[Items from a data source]
******
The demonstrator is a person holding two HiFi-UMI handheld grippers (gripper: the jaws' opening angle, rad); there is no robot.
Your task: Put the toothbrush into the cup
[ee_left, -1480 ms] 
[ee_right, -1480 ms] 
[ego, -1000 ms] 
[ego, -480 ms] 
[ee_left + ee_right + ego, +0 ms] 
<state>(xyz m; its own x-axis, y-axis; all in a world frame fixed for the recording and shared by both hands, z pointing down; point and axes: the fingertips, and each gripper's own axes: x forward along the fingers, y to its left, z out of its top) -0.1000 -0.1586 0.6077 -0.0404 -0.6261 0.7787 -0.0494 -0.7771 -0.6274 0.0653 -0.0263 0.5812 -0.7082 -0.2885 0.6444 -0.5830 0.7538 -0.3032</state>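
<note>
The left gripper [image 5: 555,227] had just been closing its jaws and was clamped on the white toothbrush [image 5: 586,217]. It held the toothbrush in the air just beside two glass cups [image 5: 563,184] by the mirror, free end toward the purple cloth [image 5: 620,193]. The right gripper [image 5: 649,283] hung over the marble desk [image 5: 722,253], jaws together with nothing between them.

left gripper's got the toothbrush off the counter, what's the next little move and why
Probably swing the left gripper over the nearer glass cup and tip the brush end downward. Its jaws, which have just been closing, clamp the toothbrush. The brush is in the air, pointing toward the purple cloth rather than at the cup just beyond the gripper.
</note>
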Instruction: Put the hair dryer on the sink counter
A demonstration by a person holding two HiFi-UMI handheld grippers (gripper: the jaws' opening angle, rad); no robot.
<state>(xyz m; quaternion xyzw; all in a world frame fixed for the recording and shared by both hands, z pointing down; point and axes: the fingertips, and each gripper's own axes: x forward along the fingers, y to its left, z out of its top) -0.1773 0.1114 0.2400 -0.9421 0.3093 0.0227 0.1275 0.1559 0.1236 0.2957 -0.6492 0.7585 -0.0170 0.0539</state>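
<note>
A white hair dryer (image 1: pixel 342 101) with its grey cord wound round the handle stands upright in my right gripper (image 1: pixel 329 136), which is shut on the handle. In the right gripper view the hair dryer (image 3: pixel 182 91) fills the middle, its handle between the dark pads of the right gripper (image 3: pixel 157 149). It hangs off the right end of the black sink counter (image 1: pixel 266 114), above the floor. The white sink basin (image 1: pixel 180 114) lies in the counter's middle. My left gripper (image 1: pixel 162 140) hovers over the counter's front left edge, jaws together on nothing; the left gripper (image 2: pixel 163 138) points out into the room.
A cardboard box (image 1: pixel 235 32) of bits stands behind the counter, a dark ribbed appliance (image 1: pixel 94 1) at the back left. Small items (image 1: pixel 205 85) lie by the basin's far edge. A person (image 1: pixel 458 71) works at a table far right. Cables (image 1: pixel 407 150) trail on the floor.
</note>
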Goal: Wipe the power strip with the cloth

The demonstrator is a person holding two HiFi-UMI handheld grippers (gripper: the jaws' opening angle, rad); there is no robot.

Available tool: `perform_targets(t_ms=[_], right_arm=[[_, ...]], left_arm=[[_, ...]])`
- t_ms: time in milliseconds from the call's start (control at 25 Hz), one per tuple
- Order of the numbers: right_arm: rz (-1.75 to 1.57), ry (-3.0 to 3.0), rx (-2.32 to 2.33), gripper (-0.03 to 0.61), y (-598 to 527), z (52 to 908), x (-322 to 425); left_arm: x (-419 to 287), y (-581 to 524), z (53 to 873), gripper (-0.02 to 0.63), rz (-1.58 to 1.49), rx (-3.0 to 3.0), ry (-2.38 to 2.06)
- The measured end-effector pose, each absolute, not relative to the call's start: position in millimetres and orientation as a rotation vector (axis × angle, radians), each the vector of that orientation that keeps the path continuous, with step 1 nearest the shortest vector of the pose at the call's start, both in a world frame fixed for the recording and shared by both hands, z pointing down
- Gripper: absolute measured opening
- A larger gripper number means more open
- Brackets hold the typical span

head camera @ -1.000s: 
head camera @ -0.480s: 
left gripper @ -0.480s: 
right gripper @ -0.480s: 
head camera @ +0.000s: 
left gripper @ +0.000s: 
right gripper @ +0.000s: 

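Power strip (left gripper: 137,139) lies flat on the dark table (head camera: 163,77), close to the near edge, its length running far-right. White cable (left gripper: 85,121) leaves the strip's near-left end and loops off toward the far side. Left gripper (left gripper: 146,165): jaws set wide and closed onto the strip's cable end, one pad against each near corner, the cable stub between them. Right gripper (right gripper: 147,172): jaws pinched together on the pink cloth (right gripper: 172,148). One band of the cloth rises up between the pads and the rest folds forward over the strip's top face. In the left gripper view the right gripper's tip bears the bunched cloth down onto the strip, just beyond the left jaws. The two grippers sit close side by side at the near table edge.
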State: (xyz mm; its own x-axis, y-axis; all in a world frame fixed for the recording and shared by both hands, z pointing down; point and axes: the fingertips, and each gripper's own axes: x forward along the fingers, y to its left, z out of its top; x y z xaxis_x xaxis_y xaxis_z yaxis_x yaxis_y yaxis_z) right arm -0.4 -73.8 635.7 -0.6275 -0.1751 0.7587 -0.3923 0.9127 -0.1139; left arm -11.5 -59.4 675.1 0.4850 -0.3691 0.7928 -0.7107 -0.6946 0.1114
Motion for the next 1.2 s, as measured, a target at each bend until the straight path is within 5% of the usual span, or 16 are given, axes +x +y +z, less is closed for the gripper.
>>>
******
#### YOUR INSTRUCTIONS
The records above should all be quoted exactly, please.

#### WRITTEN RESPONSE
The demonstrator is a person holding two HiFi-UMI handheld grippers (gripper: the jaws' opening angle, rad); there is no robot.
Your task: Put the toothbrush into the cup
[ee_left, -1480 ms] 
[ee_right, -1480 ms] 
[ego, -1000 ms] 
[ego, -480 ms] 
[ee_left + ee_right + ego, +0 ms] 
<state>(xyz m; its own x-axis, y-axis; all in a world frame fixed for the recording and shared by both hands, z pointing down; point and axes: the fingertips, and each gripper's own axes: x forward along the fingers, y to its left, z out of its top) -0.1000 -0.1586 0.6077 -0.0404 -0.6261 0.7787 -0.0494 -0.7771 -0.6274 0.0653 -0.0263 0.5812 -0.7082 -0.2885 0.6444 -0.5830 0.7538 -0.3032</state>
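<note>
The left gripper [image 5: 555,227] had just been closing its jaws and was clamped on the white toothbrush [image 5: 586,217]. It held the toothbrush in the air just beside two glass cups [image 5: 563,184] by the mirror, free end toward the purple cloth [image 5: 620,193]. The right gripper [image 5: 649,283] hung over the marble desk [image 5: 722,253], jaws together with nothing between them.

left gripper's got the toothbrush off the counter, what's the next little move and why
Probably swing the left gripper over the nearer glass cup and tip the brush end downward. Its jaws, which have just been closing, clamp the toothbrush. The brush is in the air, pointing toward the purple cloth rather than at the cup just beyond the gripper.
</note>
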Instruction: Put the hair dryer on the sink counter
A demonstration by a person holding two HiFi-UMI handheld grippers (gripper: the jaws' opening angle, rad); no robot.
<state>(xyz m; quaternion xyzw; all in a world frame fixed for the recording and shared by both hands, z pointing down; point and axes: the fingertips, and each gripper's own axes: x forward along the fingers, y to its left, z out of its top) -0.1773 0.1114 0.2400 -0.9421 0.3093 0.0227 0.1275 0.1559 0.1236 0.2957 -0.6492 0.7585 -0.0170 0.0539</state>
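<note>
A white hair dryer (image 1: pixel 342 101) with its grey cord wound round the handle stands upright in my right gripper (image 1: pixel 329 136), which is shut on the handle. In the right gripper view the hair dryer (image 3: pixel 182 91) fills the middle, its handle between the dark pads of the right gripper (image 3: pixel 157 149). It hangs off the right end of the black sink counter (image 1: pixel 266 114), above the floor. The white sink basin (image 1: pixel 180 114) lies in the counter's middle. My left gripper (image 1: pixel 162 140) hovers over the counter's front left edge, jaws together on nothing; the left gripper (image 2: pixel 163 138) points out into the room.
A cardboard box (image 1: pixel 235 32) of bits stands behind the counter, a dark ribbed appliance (image 1: pixel 94 1) at the back left. Small items (image 1: pixel 205 85) lie by the basin's far edge. A person (image 1: pixel 458 71) works at a table far right. Cables (image 1: pixel 407 150) trail on the floor.
</note>
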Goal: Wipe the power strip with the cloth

The demonstrator is a person holding two HiFi-UMI handheld grippers (gripper: the jaws' opening angle, rad); there is no robot.

Available tool: `perform_targets(t_ms=[_], right_arm=[[_, ...]], left_arm=[[_, ...]])`
- t_ms: time in milliseconds from the call's start (control at 25 Hz), one per tuple
- Order of the numbers: right_arm: rz (-1.75 to 1.57), ry (-3.0 to 3.0), rx (-2.32 to 2.33), gripper (-0.03 to 0.61), y (-598 to 527), z (52 to 908), x (-322 to 425); left_arm: x (-419 to 287), y (-581 to 524), z (53 to 873), gripper (-0.02 to 0.63), rz (-1.58 to 1.49), rx (-3.0 to 3.0), ry (-2.38 to 2.06)
- The measured end-effector pose, each absolute, not relative to the call's start: position in millimetres and orientation as a rotation vector (axis × angle, radians), each the vector of that orientation that keeps the path continuous, with step 1 nearest the shortest vector of the pose at the call's start, both in a world frame fixed for the recording and shared by both hands, z pointing down
- Gripper: absolute measured opening
- A larger gripper number means more open
- Brackets hold the typical span

head camera @ -1.000s: 
head camera @ -0.480s: 
left gripper @ -0.480s: 
right gripper @ -0.480s: 
head camera @ +0.000s: 
left gripper @ +0.000s: 
right gripper @ +0.000s: 

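Power strip (left gripper: 137,139) lies flat on the dark table (head camera: 163,77), close to the near edge, its length running far-right. White cable (left gripper: 85,121) leaves the strip's near-left end and loops off toward the far side. Left gripper (left gripper: 146,165): jaws set wide and closed onto the strip's cable end, one pad against each near corner, the cable stub between them. Right gripper (right gripper: 147,172): jaws pinched together on the pink cloth (right gripper: 172,148). One band of the cloth rises up between the pads and the rest folds forward over the strip's top face. In the left gripper view the right gripper's tip bears the bunched cloth down onto the strip, just beyond the left jaws. The two grippers sit close side by side at the near table edge.
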State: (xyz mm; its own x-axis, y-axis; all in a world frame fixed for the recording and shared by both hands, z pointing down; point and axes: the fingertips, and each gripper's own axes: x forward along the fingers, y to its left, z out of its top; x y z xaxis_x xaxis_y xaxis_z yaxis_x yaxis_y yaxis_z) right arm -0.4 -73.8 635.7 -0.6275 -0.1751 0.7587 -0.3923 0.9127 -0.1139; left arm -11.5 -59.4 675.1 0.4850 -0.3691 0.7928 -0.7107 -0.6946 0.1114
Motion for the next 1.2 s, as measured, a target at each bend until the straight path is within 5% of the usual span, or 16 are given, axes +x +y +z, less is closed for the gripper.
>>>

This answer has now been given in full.